For instance, many suspected COVID-19 patients were tested for procalcitonin (PCT) soon after admission to the hospital, because it’s often used as an early indicator of bacterial infection while doctors wait for more definitive test results.
Just more than half of those who had a bacterial infection plus COVID-19 had a high PCT reading. But so did 22% of those who did not have bacterial infections. However, a low PCT reading was almost certain to mean that the person didn’t have a bacterial infection, the researchers said.
However, elevated white blood cell counts were a good predictor of who had a bacterial infection.
“If PCT was low, it had a very high negative predictive value (98.3%), that is, was not a bacterial infection and the antibiotics were not needed,” said Dr. Goff, who was not a part of the study, but was asked to comment.
“However, if the ICU physicians were not believers of PCT before COVID, then it is not surprising that PCT levels were not used by some in the decision-making process of stopping antibiotics. That would explain the wide range (27%-84%) of antibiotic use across 38 Michigan hospitals,” added Dr. Goff.
The faster the COVID-19 viral test results were in, the faster their antibiotics were stopped. Half were stopped within a day of a positive coronavirus test. The turnaround time for such tests decreased over time, with 89% getting their results within a day in May compared with 54% in March.
Most of the patients tested for bacterial infections did not have the test that examines the respiratory tract. This may be because these tests require health care workers to interact with patients’ airways—which can generate aerosols and risk transmitting the coronavirus—or because they require a sample of sputum, which most of the patients didn’t have because of the dry cough that typifies COVID-19.
“Since their SARS-CoV-2 infection explains their symptoms, we should all be more judicious with prescribing antibiotics unless we see signs of a bacterial infection,” Dr. Vaughn said. “We need better guidance to help clinicians figure out if the cause of a rapid decline in condition is due to cytokine storm or bacterial infection, and better antibiotic stewardship programs [ASPs] to support physicians in determining if they need to order antibiotics, and if so, for how long and with what tests for bacterial infection.”
Dr. Goff added: “I think antibiotic stewardship must work with ICU clinicians to make the decision to stop antibiotics by using all the tools in the toolbox, and that includes PCT, culture results, respiratory rapid diagnostic test results, and clinical signs and symptoms. It is important to remember every extra day of unnecessary antibiotics increases the risks of C. diff [Clostridioides difficile] and antibiotic resistance. The fundamentals of an ASP apply to every COVID-19 patient.”

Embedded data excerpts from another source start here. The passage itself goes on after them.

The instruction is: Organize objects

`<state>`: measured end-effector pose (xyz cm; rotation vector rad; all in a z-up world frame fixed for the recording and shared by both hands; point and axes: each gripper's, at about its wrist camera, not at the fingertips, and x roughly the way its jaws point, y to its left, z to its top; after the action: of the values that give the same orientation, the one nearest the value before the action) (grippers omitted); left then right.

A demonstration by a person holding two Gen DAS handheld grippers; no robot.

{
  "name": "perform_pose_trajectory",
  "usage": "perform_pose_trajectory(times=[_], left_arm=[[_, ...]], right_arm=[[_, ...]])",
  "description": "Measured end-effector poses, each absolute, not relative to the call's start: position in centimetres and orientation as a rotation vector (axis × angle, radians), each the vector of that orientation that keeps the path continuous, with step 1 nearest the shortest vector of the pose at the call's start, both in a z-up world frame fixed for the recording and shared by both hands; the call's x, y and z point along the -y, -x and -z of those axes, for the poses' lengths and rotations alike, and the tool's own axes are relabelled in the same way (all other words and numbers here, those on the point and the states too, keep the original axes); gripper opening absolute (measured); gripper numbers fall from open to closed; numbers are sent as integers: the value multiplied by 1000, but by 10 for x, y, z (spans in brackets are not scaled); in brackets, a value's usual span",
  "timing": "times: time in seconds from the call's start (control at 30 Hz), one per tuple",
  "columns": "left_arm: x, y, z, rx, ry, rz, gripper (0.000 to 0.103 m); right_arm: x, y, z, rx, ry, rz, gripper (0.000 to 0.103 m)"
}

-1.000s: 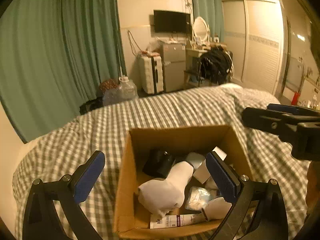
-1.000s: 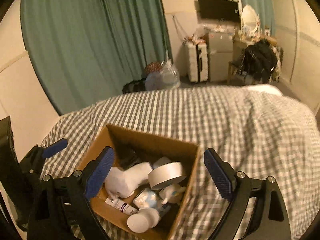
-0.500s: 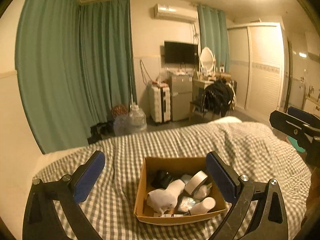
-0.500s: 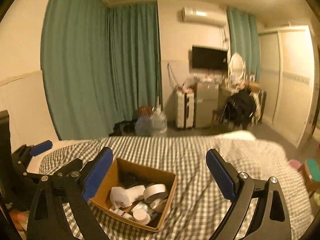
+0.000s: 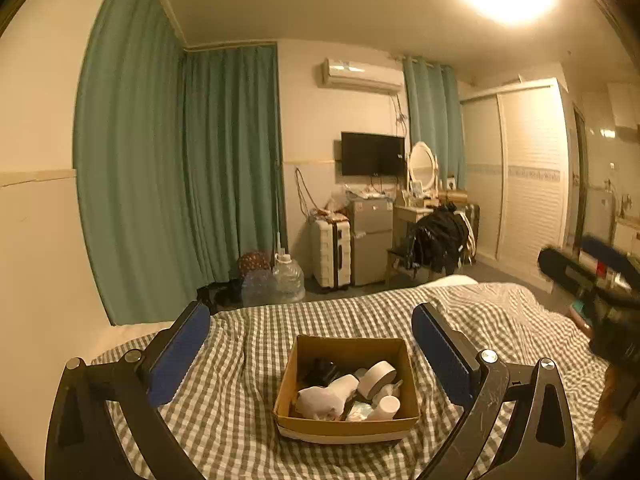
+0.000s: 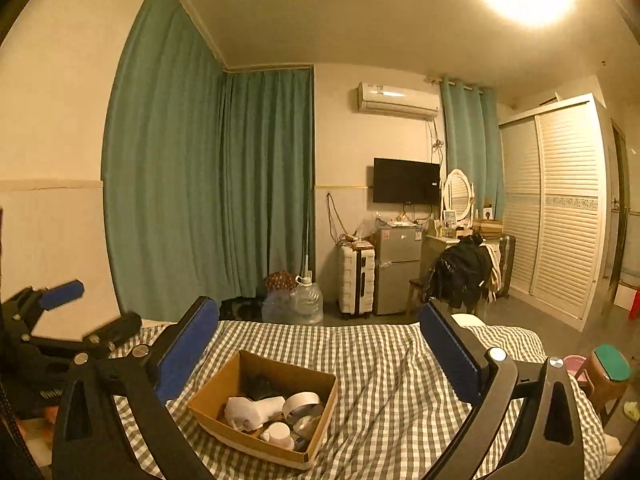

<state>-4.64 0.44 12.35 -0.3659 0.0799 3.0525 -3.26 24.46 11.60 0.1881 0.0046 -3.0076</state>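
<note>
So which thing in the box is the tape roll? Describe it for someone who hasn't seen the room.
On the checked bedspread sits an open cardboard box. Toward its right side leans the tape roll, a pale ring tipped on edge, the only hoop-shaped item there.

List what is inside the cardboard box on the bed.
The cardboard box holds a white sock, a tape roll, a white cap and something black. Anything beneath them is covered.

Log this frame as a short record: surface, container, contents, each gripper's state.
surface: checked bedspread
container: open cardboard box on the bedspread
contents: white sock, tape roll, white-capped bottle, dark item, others unclear
left gripper: jaws open, nothing between them
right gripper: jaws open and have just been opening, nothing between them
</note>
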Motion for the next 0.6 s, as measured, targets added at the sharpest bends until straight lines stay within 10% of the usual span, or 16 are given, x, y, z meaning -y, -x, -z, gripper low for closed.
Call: perform_pose_trajectory(times=[0.6], left_arm=[[-9,56,-36,-140,459,-3121,103]], right_arm=[[-248,53,-7,-12,-284,3049,102]])
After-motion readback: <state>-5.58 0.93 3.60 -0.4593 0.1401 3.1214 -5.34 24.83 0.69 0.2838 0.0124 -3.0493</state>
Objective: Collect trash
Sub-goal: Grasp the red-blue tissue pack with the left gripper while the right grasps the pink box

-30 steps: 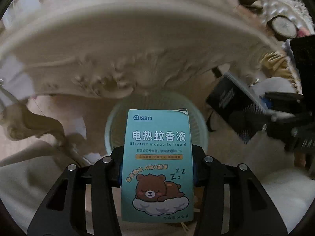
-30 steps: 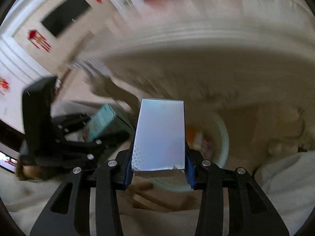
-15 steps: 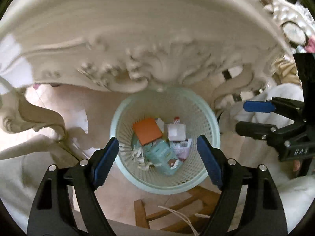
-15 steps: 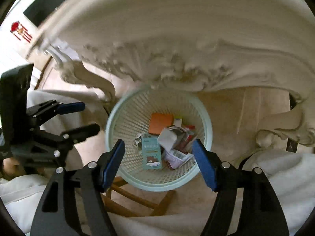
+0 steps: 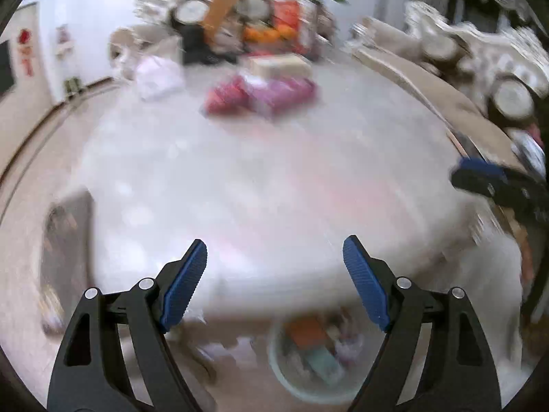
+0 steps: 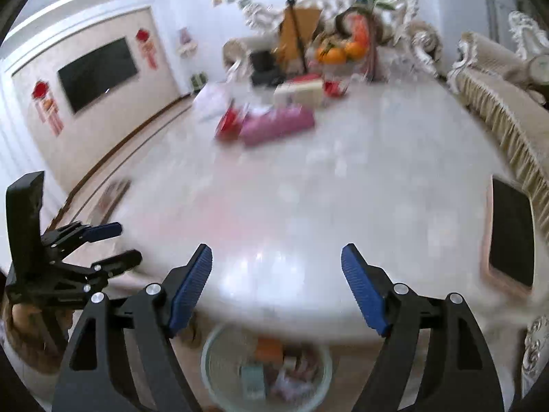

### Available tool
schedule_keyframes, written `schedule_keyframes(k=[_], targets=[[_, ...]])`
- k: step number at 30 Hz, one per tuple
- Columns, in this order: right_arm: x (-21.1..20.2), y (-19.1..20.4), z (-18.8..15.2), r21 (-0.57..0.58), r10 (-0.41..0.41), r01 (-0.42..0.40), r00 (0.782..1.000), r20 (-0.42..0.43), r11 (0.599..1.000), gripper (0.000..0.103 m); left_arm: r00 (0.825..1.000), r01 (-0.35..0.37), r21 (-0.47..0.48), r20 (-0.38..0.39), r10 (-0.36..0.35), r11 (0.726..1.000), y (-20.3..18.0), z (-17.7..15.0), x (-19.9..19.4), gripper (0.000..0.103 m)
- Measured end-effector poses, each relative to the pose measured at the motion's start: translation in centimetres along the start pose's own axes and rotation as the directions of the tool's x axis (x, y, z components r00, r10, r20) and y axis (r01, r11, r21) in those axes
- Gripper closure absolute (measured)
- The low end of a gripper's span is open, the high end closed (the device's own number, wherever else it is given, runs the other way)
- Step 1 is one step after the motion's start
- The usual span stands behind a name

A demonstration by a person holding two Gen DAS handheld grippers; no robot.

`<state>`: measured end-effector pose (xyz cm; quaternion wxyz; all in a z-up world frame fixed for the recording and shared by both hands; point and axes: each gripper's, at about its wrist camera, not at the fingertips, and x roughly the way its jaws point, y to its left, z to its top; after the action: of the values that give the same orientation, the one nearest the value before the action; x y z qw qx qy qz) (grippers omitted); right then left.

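Basket (image 6: 219, 374) contents blurred, table (image 6: 308, 206) edge hiding far rim.

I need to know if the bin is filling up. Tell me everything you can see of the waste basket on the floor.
The waste basket is round, pale green-white and looks like plastic. It stands upright on the floor just below the table's near edge, which hides its far rim. Inside lie an orange flat piece, a teal box and white and pinkish wrappers, all blurred. They cover the bottom, well under the rim. No gripper touches it.
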<state>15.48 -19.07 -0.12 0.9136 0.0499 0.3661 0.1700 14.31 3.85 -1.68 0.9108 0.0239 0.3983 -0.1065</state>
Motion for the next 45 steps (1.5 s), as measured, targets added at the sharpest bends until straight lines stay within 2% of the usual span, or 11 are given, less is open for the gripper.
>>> schedule_keyframes(k=[4,6,9,15,18,21,28,31,37,42,45], targets=[[3.3,0.6,2.7,-0.016,-0.031,0.031,0.999,0.005,0.999,0.029,0.998,-0.057,-0.111,0.030,0.060,0.992,3.1,5.5,2.4,0.023],[4.3,0.2,3.7,-0.022,-0.031,0.031,1.000,0.001,0.999,0.029,0.996,-0.085,-0.132,0.029,0.090,0.988,4.0,7.7,3.8,0.023],[6.4,0.5,5.1,-0.039,-0.035,0.035,0.999,-0.018,0.999,0.029,0.993,-0.117,-0.117,0.020,0.120,0.986,4.3,11.5,6.6,0.023],[9.0,0.9,7.3,-0.056,-0.048,0.045,0.997,-0.057,0.997,0.029,0.996,-0.083,-0.059,-0.037,0.081,0.995,3.5,14.9,11.9,0.023],[10.8,1.9,8.0,-0.084,-0.067,0.061,0.995,-0.073,0.995,0.029,0.993,-0.087,-0.055,-0.080,0.083,0.995,3.6,15.9,14.5,0.023],[12.8,3.1,9.0,-0.087,-0.083,0.076,0.994,-0.078,0.993,0.029,0.989,-0.087,-0.094,-0.129,0.074,0.992,4.7,16.9,17.0,0.023],[17.3,6.6,10.9,-0.134,-0.171,0.158,0.981,-0.091,0.978,0.029,0.986,-0.023,-0.192,-0.168,-0.010,0.981,8.2,17.3,18.4,0.023],[18.4,7.1,11.4,-0.143,-0.236,0.224,0.969,-0.071,0.964,0.023,0.981,-0.008,-0.226,-0.190,-0.036,0.974,9.7,17.3,19.0,0.023],[19.6,7.0,12.5,-0.084,-0.315,0.310,0.948,-0.048,0.947,0.023,0.973,0.081,-0.294,-0.183,-0.140,0.952,11.3,17.6,19.8,0.023],[21.0,7.6,13.5,-0.052,-0.343,0.340,0.938,-0.044,0.939,0.021,0.962,0.143,-0.388,-0.163,-0.221,0.910,12.7,17.9,20.2,0.023],[21.7,7.4,13.9,-0.077,-0.376,0.371,0.925,-0.059,0.925,0.021,0.962,0.136,-0.363,-0.173,-0.210,0.922,12.3,18.1,20.3,0.023]])
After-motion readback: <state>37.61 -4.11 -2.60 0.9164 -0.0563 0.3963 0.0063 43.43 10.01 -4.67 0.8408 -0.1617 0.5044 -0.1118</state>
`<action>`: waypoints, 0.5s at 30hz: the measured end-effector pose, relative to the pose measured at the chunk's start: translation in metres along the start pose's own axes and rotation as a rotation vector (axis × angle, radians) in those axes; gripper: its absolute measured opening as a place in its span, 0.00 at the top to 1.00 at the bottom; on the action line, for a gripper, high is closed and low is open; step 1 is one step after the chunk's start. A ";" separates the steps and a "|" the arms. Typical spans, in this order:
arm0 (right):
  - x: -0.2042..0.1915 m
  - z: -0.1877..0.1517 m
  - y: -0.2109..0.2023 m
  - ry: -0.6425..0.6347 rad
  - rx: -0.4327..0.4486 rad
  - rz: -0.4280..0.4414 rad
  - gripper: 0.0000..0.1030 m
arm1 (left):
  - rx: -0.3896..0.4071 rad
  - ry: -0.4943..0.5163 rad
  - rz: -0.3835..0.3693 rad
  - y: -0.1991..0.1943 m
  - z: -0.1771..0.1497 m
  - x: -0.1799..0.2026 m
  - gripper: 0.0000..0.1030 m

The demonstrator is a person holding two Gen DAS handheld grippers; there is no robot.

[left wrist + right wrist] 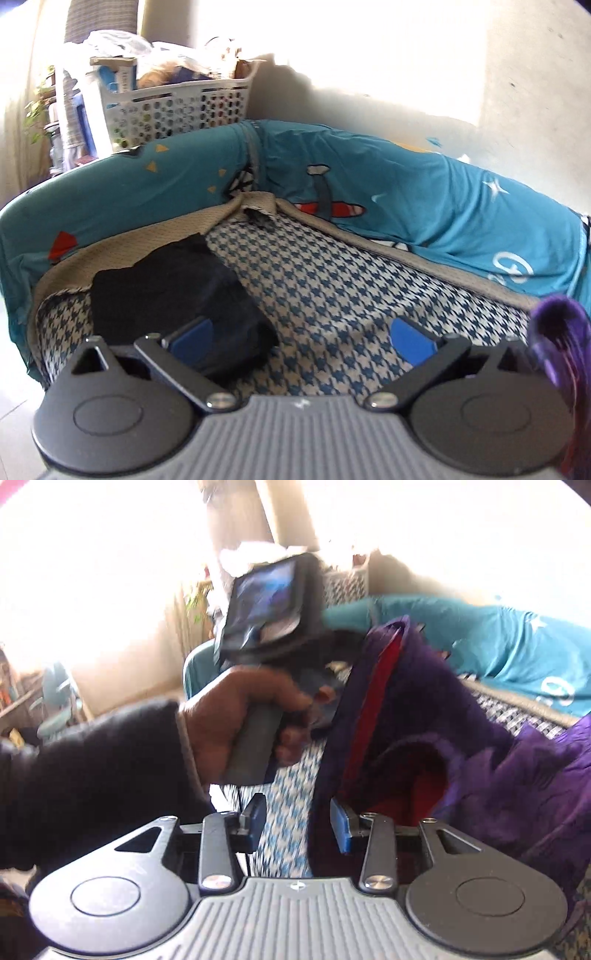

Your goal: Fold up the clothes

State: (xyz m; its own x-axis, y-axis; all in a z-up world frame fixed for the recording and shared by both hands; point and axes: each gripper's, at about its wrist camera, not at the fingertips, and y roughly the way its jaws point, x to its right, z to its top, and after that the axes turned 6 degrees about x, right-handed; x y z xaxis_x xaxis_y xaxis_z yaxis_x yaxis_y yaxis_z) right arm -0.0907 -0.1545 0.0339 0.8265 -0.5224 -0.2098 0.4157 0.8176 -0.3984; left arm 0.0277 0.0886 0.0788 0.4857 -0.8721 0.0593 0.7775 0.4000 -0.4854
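Note:
A purple garment (pixel 443 720) with red lining hangs bunched in the right wrist view, over the blue-and-white houndstooth cover (pixel 288 812). Its dark edge lies against the right finger of my right gripper (pixel 298 818). The jaws stand apart, and the cover shows through the gap between them. In the left wrist view my left gripper (pixel 303 332) is wide open above the houndstooth cover (pixel 351 295), with nothing between its fingers. A folded black garment (pixel 166 291) lies under its left finger. A tip of the purple garment (pixel 557 332) shows at the right edge.
A teal printed sheet (pixel 424 192) is heaped along the far side of the cover. A white laundry basket (pixel 173 107) full of things stands behind it. A person's hand (pixel 236 716) in a black sleeve holds the left gripper's handle, close to the purple garment.

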 end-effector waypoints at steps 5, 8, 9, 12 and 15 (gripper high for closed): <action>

The study undercounts the percentage of patients who received antibiotics, Dr. Vaughn noted, because it left out those who received azithromycin. Earlier in the pandemic, azithromycin combined with hydroxychloroquine was seen as promising for COVID-19 patients.
Patients who were transferred to another hospital as part of their initial COVID-19 stay were also omitted from the analysis.